While serving different functions, when any of these three genes are mutated in ALS patients, mitochondrial function becomes abnormal, which affects neurons, as well as surrounding tissues. Due to the increasing realization that the molecular mechanisms of ALS are not isolated to the nervous system, Pansarasa et al.identified the need for an alternative model for ALS research in a recent Disease Models and Mechanismsarticle. In this study, they sought to identify biologically relevant molecular hallmarks of ALS in lymphoblastic cell lines (LCLs) isolated directly from human ALS patients, with the hope of establishing a new, more effective model for ALS research (Pansarasa, O. et al., 2018). To do this, they looked at the two known pathogenic mechanisms of ALS: protein aggregate accumulation and mitochondrial dysfunction.
Evidence has indicated that mislocalization of SOD1, TDP-43, and FUS could explain many irregularities in ALS signaling(Ido, A., et al,2011). Using western blot,Pansarasa et al. show that SOD1 expression levels decrease in the nucleus of LCLs from patients with sporadic ALS (sALS), SOD1, and TDP-43 mutations as compared to LCLs from healthy patients. They did not see such a change in cytoplasmic SOD1 levels, suggesting that there is a failure to relocate from the cytoplasm to the nucleus. Supporting this idea through immunostaining, the authors found an abnormal presence of protein aggregates in the cytoplasm of SOD1 and TDP-43 mutated LCLs, which further supports the idea of protein mislocalization in ALS patients (Pansarasa, O. et al., 2018). SOD1 and TDP-43 aggregate in certain forms of ALS (Blokhuis, A. M., et al 2013). Therefore, demonstrating the presence of protein aggregates marks an important first step in the establishment of LCLs as a model for ALS as these aggregates are a known hallmark of the disease.
Next, the authors investigated changes in mitochondrial morphology and function. Through TEM microscopy, they confirmed that patients with SOD1, TDP-43, and FUS mutations harbored morphological signs of degeneration in the mitochondria, such as a smaller, rounder size and increased number of vacuoles. After examining the mitochondria, Pansarasa et al. looked at the protein expression levels of proteins regulating the fission and fusion processes. Notably, in patients with a TDP-43 mutation there was a significant increase in expression levels of proteins regulating the fusion process (Pansarasa O. et al, 2018). This increased fusion corresponds to the same increase found in the neurons of ALS patients with TDP-43 mutations.

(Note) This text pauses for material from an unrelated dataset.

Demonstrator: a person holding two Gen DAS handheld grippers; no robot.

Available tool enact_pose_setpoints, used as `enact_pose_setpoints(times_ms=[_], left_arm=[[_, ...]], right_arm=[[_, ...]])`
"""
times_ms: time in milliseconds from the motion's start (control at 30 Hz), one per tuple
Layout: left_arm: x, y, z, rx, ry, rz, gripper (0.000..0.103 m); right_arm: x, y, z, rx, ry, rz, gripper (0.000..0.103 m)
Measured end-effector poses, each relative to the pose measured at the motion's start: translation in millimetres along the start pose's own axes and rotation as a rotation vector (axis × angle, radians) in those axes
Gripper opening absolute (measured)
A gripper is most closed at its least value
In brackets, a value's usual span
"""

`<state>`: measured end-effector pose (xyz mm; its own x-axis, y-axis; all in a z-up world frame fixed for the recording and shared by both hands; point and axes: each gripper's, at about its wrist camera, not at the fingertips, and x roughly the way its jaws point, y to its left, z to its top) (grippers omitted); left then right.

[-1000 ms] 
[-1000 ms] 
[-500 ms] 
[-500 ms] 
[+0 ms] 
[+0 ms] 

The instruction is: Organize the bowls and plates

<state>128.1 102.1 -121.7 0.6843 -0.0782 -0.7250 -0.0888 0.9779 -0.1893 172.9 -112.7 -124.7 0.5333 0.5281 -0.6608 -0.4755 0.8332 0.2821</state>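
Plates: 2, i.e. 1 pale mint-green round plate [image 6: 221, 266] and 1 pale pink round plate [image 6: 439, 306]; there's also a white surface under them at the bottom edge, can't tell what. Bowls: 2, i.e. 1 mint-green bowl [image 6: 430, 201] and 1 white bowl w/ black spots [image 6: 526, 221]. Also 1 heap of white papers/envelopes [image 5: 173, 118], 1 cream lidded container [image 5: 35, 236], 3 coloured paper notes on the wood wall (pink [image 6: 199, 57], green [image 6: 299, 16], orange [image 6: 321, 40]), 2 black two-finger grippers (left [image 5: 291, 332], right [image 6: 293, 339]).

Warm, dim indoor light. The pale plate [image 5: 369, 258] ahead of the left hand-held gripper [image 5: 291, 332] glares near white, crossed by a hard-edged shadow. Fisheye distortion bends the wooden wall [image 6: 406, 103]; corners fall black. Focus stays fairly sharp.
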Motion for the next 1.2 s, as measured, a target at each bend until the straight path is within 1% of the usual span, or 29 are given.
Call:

Finally, the authors investigated the functional changes in mitochondria through the examination of respiration and glycolytic flux. Using the Seahorse Bioanalyzer, Pansarasa et al found that mitochondrial oxygen consumption significantly increased in sALS patients as compared to the controls. Additionally, they found that Spare Respiratory Capacity, the ability of mitochondria to produce energy in conditions of high energy demand, was greatly diminished. The results also suggested a down-regulation of glycolytic flux in SOD1 mutated patients. These changes in mitochondrial activity correspond to a failure of ALS mitochondria to adequately respond to increased energy demands (Pansarasa et al. 2018).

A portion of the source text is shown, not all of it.